**Task brief:** Reprint the entries without altering anything.

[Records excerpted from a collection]
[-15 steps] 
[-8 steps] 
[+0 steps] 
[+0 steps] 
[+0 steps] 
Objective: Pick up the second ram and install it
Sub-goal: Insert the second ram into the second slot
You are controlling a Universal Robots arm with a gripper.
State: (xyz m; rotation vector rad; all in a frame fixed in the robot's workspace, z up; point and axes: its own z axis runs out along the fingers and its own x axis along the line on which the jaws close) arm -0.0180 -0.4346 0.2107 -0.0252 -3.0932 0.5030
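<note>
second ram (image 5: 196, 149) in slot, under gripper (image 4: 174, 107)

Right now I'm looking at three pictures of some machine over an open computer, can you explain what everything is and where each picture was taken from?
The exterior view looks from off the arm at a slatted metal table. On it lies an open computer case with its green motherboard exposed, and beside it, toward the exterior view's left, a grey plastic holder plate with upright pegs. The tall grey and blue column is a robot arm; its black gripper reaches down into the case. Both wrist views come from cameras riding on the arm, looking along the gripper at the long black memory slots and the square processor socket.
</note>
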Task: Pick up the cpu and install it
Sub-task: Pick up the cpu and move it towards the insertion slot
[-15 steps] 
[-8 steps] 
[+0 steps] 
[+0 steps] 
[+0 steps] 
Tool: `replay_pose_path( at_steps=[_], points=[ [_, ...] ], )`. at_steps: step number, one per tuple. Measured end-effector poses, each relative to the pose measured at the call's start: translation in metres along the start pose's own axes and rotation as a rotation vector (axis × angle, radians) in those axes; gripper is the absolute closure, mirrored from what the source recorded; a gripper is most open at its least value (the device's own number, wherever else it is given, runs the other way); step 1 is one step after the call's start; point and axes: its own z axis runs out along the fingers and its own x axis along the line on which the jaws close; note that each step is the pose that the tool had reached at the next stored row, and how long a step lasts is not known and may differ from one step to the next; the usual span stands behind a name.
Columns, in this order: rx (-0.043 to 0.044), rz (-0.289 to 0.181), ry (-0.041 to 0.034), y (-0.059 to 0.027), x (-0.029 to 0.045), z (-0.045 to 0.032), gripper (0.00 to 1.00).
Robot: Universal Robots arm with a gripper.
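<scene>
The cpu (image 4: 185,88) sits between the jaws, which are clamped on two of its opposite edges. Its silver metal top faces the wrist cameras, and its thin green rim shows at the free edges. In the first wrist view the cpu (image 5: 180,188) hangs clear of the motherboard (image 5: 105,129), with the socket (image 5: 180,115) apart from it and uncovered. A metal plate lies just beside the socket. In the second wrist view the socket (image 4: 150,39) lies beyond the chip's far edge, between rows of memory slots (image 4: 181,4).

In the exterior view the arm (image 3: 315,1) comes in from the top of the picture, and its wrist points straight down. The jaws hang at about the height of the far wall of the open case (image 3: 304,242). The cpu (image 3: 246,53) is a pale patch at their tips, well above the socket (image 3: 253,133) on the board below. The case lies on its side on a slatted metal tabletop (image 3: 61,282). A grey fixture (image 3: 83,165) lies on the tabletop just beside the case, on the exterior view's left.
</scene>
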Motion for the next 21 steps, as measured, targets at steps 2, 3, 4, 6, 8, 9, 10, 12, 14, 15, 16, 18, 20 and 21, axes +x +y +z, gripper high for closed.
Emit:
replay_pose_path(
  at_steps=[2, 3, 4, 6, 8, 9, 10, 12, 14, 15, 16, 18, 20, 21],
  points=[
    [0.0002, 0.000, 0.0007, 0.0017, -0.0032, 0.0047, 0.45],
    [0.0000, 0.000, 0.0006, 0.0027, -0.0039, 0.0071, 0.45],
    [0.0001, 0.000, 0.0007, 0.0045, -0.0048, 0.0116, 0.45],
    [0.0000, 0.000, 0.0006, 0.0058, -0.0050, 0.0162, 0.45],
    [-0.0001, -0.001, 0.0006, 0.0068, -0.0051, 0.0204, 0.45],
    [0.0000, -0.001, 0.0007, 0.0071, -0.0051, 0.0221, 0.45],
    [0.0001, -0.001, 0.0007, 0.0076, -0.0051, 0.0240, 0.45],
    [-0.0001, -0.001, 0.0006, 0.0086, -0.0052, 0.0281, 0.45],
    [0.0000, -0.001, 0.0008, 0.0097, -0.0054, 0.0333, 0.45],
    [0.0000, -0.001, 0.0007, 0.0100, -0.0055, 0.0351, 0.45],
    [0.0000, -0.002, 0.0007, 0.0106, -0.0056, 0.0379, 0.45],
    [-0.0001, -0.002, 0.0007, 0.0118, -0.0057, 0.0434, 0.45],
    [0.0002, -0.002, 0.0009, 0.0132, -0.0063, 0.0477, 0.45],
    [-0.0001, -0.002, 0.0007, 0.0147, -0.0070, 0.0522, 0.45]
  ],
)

**Reply to the task:**
[-15 steps] 
[-8 steps] 
[+0 steps] 
[+0 steps] 
[+0 steps] 
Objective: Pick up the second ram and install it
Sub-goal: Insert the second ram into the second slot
You are controlling a Universal Robots arm with a gripper.
State: (xyz m; rotation vector rad; all in a frame fixed in the robot's workspace, z up; point and axes: its own z axis runs out along the fingers and its own x axis along the line on which the jaws close) arm -0.0180 -0.4346 0.2107 -0.0252 -3.0932 0.5030
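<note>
second ram (image 5: 196, 149) in slot, under gripper (image 4: 174, 107)

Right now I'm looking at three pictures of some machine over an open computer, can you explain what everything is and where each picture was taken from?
The exterior view looks from off the arm at a slatted metal table. On it lies an open computer case with its green motherboard exposed, and beside it, toward the exterior view's left, a grey plastic holder plate with upright pegs. The tall grey and blue column is a robot arm; its black gripper reaches down into the case. Both wrist views come from cameras riding on the arm, looking along the gripper at the long black memory slots and the square processor socket.
</note>
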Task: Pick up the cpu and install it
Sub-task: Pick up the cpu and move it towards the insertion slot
[-15 steps] 
[-8 steps] 
[+0 steps] 
[+0 steps] 
[+0 steps] 
Tool: `replay_pose_path( at_steps=[_], points=[ [_, ...] ], )`. at_steps: step number, one per tuple. Measured end-effector poses, each relative to the pose measured at the call's start: translation in metres along the start pose's own axes and rotation as a rotation vector (axis × angle, radians) in those axes; gripper is the absolute closure, mirrored from what the source recorded; a gripper is most open at its least value (the device's own number, wherever else it is given, runs the other way); step 1 is one step after the call's start; point and axes: its own z axis runs out along the fingers and its own x axis along the line on which the jaws close; note that each step is the pose that the tool had reached at the next stored row, and how long a step lasts is not known and may differ from one step to the next; the usual span stands behind a name.
Columns, in this order: rx (-0.043 to 0.044), rz (-0.289 to 0.181), ry (-0.041 to 0.034), y (-0.059 to 0.027), x (-0.029 to 0.045), z (-0.045 to 0.032), gripper (0.00 to 1.00).
Robot: Universal Robots arm with a gripper.
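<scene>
The cpu (image 4: 185,88) sits between the jaws, which are clamped on two of its opposite edges. Its silver metal top faces the wrist cameras, and its thin green rim shows at the free edges. In the first wrist view the cpu (image 5: 180,188) hangs clear of the motherboard (image 5: 105,129), with the socket (image 5: 180,115) apart from it and uncovered. A metal plate lies just beside the socket. In the second wrist view the socket (image 4: 150,39) lies beyond the chip's far edge, between rows of memory slots (image 4: 181,4).

In the exterior view the arm (image 3: 315,1) comes in from the top of the picture, and its wrist points straight down. The jaws hang at about the height of the far wall of the open case (image 3: 304,242). The cpu (image 3: 246,53) is a pale patch at their tips, well above the socket (image 3: 253,133) on the board below. The case lies on its side on a slatted metal tabletop (image 3: 61,282). A grey fixture (image 3: 83,165) lies on the tabletop just beside the case, on the exterior view's left.
</scene>
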Motion for the next 21 steps, as measured, targets at steps 2, 3, 4, 6, 8, 9, 10, 12, 14, 15, 16, 18, 20 and 21, axes +x +y +z, gripper high for closed.
Emit:
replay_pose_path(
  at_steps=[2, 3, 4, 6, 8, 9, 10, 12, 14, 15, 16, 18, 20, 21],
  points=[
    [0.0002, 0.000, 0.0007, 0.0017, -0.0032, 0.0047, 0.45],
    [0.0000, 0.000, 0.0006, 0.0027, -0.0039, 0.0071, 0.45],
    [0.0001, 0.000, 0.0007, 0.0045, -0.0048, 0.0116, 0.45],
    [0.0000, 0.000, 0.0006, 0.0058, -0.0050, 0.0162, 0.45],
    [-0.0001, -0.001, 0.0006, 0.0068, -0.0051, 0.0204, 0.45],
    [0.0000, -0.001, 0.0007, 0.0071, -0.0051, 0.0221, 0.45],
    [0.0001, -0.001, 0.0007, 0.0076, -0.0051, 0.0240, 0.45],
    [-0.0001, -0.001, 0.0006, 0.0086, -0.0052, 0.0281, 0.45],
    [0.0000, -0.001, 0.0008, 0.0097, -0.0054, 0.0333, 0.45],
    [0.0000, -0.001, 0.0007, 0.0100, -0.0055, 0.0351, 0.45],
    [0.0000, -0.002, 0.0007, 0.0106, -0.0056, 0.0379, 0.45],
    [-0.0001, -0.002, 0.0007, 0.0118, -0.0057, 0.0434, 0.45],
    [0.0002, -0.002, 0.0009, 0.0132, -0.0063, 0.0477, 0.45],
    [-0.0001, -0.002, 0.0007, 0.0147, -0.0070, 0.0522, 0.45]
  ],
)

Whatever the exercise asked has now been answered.